Reputation: 1448
Let's consider the following data frame:
set.seed(123)
data <- data.frame(col1 = factor(rep(c("A", "B", "C"), 4)),
col2 = factor(c(rep(c("A", "B", "C"), 3), c("A", "A", "A"))),
val1 = 1:12,
val2 = rnorm(12, 10, 15))
The contingency table is as follows:
cont_tab <- table(data$col1, data$col2, dnn = c("col1", "col2"))
cont_tab
col2
col1 A B C
A 4 0 0
B 1 3 0
C 1 0 3
As you can see some pairs didn't occur: (A,B), (A,C), (B,C), (C,B). The end goal of my analysis is to list all of the pairs (in this case 9) and show a statistic for each of them. While using dplyr::group_by()
function I hit a limitation. Namely, the dplyr::group_by()
considers only existing pairs (pairs that occured at least once):
data %>%
group_by(col1, col2) %>%
summarize(stat = sum(val2) - sum(val1))
# A tibble: 5 x 3
# Groups: col1 [?]
col1 col2 stat
<fct> <fct> <dbl>
1 A A 58.1
2 B A -16.4
3 B B 17.0
4 C A -12.9
5 C C -41.9
The output I have in mind has 9 rows (4 of which has stat
equal to 0). Is it doable in dplyr
?
EDIT: Sorry for being too vague at the beginning. The real problem is more complex than counting the number of times a particular pair occurs. I added the new data in order to make the real problem more visible.
Upvotes: 4
Views: 3393
Reputation: 40141
Also a tidyverse
possibility using tidyr::complete()
:
data %>%
group_by_all() %>%
add_count() %>%
complete(col1, col2, fill = list(n = 0)) %>%
distinct()
col1 col2 n
<fct> <fct> <dbl>
1 A A 4
2 A B 0
3 A C 0
4 B A 1
5 B B 3
6 B C 0
7 C A 1
8 C B 0
9 C C 3
Or using tidyr::expand()
:
data %>%
count(col1, col2) %>%
right_join(data %>%
expand(col1, col2), by = c("col1" = "col1",
"col2" = "col2")) %>%
replace_na(list(n = 0))
Or using tidyr::crossing()
:
data %>%
count(col1, col2) %>%
right_join(crossing(col1 = unique(data$col1),
col2 = unique(data$col2)), by = c("col1" = "col1",
"col2" = "col2")) %>%
replace_na(list(n = 0))
Upvotes: 1
Reputation: 114
Here is a little workaround, I hope it works for you.

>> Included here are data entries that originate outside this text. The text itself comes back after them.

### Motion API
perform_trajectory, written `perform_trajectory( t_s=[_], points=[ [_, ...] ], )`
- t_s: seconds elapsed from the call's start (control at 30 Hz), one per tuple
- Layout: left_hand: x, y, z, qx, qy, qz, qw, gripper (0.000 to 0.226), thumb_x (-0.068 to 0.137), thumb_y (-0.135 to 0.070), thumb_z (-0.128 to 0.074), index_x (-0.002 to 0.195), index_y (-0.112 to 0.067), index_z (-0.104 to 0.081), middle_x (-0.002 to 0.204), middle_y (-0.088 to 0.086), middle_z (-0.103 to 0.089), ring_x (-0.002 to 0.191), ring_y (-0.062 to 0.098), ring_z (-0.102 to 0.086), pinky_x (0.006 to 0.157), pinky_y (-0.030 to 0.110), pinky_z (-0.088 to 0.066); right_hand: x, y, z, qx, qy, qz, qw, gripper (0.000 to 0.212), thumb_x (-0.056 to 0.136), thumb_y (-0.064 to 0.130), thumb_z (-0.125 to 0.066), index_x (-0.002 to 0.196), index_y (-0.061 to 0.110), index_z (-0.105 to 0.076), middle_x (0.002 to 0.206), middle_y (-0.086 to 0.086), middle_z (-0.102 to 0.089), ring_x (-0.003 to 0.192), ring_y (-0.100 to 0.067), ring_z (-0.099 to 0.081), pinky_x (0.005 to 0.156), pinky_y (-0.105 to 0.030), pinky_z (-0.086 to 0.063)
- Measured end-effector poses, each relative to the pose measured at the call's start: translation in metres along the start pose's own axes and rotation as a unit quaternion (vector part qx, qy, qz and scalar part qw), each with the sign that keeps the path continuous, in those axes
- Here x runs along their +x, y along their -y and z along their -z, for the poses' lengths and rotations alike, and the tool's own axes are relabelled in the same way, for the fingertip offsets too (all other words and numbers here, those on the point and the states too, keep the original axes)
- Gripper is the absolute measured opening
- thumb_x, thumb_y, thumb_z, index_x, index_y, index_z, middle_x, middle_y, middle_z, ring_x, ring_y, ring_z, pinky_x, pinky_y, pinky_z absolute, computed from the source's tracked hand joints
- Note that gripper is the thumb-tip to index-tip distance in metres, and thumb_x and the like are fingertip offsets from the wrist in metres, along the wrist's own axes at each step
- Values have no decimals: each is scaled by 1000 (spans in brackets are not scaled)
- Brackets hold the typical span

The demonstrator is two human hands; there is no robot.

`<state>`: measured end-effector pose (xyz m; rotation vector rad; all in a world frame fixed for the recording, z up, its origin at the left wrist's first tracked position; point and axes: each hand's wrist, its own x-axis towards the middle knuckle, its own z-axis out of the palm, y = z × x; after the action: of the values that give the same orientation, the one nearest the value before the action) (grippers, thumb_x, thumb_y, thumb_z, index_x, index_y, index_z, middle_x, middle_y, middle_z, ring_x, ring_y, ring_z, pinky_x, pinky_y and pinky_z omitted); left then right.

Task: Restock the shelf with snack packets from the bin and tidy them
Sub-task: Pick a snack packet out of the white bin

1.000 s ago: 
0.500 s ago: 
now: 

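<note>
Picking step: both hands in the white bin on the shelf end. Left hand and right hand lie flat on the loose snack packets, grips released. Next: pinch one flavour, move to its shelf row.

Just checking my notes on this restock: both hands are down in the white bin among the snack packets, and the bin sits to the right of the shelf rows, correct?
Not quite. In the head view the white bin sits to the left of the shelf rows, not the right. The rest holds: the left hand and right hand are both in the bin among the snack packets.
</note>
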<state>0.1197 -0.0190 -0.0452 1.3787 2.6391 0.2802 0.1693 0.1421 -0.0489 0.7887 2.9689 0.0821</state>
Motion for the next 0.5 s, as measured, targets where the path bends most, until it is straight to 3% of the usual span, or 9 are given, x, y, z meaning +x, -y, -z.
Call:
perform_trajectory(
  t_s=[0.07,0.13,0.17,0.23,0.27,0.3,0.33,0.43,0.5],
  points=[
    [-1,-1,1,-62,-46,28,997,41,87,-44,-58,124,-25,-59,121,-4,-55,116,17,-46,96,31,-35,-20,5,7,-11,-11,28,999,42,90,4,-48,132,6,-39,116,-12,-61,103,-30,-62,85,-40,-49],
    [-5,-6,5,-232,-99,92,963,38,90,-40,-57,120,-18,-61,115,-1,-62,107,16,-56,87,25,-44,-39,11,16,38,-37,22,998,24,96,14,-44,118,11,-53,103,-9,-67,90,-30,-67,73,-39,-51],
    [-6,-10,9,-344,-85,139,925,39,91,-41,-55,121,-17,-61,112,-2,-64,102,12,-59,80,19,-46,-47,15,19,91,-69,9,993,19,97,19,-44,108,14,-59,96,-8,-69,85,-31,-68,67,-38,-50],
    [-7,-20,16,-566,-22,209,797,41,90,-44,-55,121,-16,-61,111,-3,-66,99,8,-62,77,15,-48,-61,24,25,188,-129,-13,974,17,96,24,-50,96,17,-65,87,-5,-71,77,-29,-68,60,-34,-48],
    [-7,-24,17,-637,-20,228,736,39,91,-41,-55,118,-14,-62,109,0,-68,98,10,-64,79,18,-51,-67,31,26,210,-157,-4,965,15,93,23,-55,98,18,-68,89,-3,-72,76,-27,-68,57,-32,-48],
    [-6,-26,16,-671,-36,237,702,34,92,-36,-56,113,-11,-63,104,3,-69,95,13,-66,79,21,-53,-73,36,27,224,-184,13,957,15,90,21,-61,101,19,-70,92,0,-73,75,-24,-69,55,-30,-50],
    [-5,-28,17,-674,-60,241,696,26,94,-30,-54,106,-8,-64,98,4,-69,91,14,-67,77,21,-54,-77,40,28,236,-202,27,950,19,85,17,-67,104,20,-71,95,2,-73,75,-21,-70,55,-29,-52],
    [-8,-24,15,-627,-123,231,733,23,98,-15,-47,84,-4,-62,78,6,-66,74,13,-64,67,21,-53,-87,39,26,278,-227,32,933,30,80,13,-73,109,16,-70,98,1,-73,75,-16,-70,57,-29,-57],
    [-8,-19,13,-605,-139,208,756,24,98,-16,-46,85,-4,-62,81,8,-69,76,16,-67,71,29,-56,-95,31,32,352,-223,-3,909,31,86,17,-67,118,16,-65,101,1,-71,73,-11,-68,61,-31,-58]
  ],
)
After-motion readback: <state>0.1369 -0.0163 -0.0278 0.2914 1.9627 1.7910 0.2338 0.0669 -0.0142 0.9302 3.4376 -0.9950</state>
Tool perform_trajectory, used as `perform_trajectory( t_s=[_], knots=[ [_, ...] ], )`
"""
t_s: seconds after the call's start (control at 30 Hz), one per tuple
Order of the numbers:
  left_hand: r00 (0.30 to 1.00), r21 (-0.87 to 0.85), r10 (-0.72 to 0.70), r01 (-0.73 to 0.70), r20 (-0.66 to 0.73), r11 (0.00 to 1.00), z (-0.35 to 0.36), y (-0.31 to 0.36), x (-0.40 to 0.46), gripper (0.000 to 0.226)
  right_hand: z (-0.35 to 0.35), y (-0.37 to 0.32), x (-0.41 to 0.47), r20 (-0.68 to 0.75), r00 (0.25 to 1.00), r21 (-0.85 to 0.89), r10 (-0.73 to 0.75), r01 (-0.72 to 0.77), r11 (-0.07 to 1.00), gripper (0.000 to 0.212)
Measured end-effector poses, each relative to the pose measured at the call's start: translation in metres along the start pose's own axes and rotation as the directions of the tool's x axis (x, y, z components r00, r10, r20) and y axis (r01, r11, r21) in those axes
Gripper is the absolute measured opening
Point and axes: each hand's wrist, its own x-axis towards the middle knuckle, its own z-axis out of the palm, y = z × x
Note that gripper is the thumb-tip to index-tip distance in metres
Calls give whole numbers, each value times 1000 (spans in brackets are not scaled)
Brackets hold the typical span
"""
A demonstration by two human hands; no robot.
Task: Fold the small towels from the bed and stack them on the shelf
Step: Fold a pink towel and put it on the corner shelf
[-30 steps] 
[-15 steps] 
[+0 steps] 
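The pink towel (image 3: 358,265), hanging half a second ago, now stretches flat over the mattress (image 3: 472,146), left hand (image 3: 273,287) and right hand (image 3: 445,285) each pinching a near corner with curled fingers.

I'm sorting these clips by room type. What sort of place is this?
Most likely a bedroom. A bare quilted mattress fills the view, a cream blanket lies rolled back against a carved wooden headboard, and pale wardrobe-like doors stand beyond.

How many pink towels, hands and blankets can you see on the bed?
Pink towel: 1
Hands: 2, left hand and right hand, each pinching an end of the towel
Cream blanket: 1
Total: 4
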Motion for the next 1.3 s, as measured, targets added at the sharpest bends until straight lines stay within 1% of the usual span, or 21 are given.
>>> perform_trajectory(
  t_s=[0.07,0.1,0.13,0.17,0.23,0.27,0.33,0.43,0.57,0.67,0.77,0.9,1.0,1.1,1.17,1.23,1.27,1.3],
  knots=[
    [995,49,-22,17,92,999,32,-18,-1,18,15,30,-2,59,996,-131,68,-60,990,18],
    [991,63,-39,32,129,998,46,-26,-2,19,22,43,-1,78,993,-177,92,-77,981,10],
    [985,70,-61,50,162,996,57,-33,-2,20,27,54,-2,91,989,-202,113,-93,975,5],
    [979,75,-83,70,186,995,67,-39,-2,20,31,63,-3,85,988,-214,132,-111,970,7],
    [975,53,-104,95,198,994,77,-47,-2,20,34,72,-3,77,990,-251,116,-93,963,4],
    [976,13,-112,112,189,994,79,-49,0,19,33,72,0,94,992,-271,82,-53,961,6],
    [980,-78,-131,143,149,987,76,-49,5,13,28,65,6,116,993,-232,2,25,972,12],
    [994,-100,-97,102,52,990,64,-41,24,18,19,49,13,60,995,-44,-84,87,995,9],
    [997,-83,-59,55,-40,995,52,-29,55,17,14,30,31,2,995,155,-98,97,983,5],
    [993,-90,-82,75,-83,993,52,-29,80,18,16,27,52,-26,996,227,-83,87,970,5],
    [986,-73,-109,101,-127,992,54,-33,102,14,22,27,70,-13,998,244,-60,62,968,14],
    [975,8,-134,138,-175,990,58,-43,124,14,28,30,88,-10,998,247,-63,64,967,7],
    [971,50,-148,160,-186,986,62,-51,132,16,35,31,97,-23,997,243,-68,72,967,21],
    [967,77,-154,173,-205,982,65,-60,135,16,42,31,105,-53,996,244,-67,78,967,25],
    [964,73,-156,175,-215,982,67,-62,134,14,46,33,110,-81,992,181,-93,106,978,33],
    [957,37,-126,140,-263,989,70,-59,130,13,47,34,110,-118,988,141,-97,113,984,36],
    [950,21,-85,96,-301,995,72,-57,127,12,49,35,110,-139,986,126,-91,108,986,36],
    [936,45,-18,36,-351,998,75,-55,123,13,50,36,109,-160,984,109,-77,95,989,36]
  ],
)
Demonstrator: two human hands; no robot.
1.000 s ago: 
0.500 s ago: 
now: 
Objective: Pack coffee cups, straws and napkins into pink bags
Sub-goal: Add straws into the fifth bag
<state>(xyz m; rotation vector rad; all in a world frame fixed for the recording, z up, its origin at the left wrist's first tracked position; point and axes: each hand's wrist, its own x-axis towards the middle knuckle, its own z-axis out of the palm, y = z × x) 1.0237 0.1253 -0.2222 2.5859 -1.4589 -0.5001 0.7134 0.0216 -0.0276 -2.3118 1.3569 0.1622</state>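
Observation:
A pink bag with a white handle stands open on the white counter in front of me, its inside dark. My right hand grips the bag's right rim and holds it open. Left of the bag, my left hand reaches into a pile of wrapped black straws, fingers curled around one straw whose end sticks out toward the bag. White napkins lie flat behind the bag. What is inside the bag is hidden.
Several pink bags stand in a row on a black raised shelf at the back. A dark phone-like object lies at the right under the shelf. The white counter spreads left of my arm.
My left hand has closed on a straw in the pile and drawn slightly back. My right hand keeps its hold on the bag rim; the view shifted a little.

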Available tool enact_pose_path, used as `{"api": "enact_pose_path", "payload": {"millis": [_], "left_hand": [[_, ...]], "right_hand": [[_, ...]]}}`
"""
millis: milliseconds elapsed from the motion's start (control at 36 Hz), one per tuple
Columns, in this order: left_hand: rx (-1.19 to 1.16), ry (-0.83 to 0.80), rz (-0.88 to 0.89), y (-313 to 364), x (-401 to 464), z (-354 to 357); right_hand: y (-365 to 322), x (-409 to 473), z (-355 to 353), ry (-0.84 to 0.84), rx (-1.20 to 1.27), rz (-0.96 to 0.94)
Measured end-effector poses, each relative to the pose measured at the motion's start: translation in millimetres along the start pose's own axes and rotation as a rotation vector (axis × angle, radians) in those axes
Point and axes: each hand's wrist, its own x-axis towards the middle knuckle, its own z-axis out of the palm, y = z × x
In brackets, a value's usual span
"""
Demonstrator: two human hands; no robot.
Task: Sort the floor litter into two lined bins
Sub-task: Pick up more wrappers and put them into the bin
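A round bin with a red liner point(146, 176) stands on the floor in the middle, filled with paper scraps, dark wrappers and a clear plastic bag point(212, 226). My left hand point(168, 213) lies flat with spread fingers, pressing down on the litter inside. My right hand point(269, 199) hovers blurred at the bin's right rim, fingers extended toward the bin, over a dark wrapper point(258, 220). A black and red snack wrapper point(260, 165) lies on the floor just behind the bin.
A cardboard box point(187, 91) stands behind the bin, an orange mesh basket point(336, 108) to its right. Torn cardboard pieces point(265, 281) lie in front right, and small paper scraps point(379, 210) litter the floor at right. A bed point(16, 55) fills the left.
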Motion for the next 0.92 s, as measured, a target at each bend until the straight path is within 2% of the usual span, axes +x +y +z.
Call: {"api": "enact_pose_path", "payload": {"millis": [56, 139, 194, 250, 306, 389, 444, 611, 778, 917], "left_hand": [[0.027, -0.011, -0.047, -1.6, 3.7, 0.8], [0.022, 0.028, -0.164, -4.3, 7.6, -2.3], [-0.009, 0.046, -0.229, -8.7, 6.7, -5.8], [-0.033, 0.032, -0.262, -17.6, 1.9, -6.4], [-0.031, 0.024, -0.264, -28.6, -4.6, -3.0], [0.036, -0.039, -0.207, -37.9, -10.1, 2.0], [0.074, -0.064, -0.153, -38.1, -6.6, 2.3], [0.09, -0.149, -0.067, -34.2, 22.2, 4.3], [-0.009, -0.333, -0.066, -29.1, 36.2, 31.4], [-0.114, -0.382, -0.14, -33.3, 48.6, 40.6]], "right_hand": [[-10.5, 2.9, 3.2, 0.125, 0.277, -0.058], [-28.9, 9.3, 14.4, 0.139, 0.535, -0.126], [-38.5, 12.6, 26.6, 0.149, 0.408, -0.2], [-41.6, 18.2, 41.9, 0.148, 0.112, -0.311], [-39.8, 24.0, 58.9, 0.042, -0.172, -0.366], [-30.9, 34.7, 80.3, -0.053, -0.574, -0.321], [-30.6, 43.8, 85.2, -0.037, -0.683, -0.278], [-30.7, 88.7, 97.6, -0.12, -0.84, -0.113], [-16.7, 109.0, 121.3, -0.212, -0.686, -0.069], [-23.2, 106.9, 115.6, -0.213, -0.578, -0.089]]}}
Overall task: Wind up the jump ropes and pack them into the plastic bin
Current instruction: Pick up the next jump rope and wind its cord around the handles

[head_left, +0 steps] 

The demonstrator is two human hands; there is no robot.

Merge your table with table of all combinations and replace NAs with 0.
data %>%
group_by(col1, col2) %>%
summarize(stat = n()) %>%
merge(unique(expand.grid(data)), by=c("col1","col2"), all=T) %>%
replace_na(list(stat=0))
Upvotes: 0
Reputation: 28695
You can use tidyr::complete
library(tidyverse)
data %>%
group_by(col1, col2) %>%
summarize(stat = n()) %>%
# additions below
ungroup %>%
complete(col1, col2, fill = list(stat = 0))
# # A tibble: 9 x 3
# col1 col2 stat
# <chr> <chr> <dbl>
# 1 A A 4
# 2 A B 0
# 3 A C 0
# 4 B A 1
# 5 B B 3
# 6 B C 0
# 7 C A 1
# 8 C B 0
# 9 C C 3
You can also use count
for the first part. The code below gives the same output as the code above
data %>%
count(col1, col2) %>%
complete(col1, col2, fill = list(n = 0))
Upvotes: 2
Reputation: 887541
It is much easier to add spread
from tidyr
to get the same result as with table
library(dplyr)
library(tidyr)
count(data, col1, col2) %>%
spread(col2, n, fill = 0)
# A tibble: 3 x 4
# Groups: col1 [3]
# col1 A B C
# <fct> <dbl> <dbl> <dbl>
#1 A 4 0 0
#2 B 1 3 0
#3 C 1 0 3
NOTE: The group_by/summarise
step is changed to count
here
As @divibisan suggested, if the OP wanted long format, then add gather
at the end
data %>%
group_by(col1, col2) %>%
summarize(stat = n()) %>%
spread(col2, stat, fill = 0) %>%
gather(col2, stat, A:C)
# A tibble: 9 x 3
# Groups: col1 [3]
# col1 col2 stat
# <fct> <chr> <dbl>
#1 A A 4
#2 B A 1
#3 C A 1
#4 A B 0
#5 B B 3
#6 C B 0
#7 A C 0
#8 B C 0
#9 C C 3
With the updated data in OP's post
data %>%
group_by(col1, col2) %>%
summarize(stat = sum(val2) - sum(val1)) %>%
spread(col2, stat, fill = 0) %>%
gather(col2, stat, -1)
# A tibble: 9 x 3
# Groups: col1 [3]
# col1 col2 stat
# <fct> <chr> <dbl>
#1 A A 7.76
#2 B A -20.8
#3 C A 6.97
#4 A B 0
#5 B B 28.8
#6 C B 0
#7 A C 0
#8 B C 0
#9 C C 9.56
Upvotes: 7
Reputation: 26353
This is doable even without dplyr
as.data.frame(table(data$col1, data$col2, dnn = c("col1", "col2")))
# col1 col2 Freq
#1 A A 4
#2 B A 1
#3 C A 1
#4 A B 0
#5 B B 3
#6 C B 0
#7 A C 0
#8 B C 0
#9 C C 3
Upvotes: 4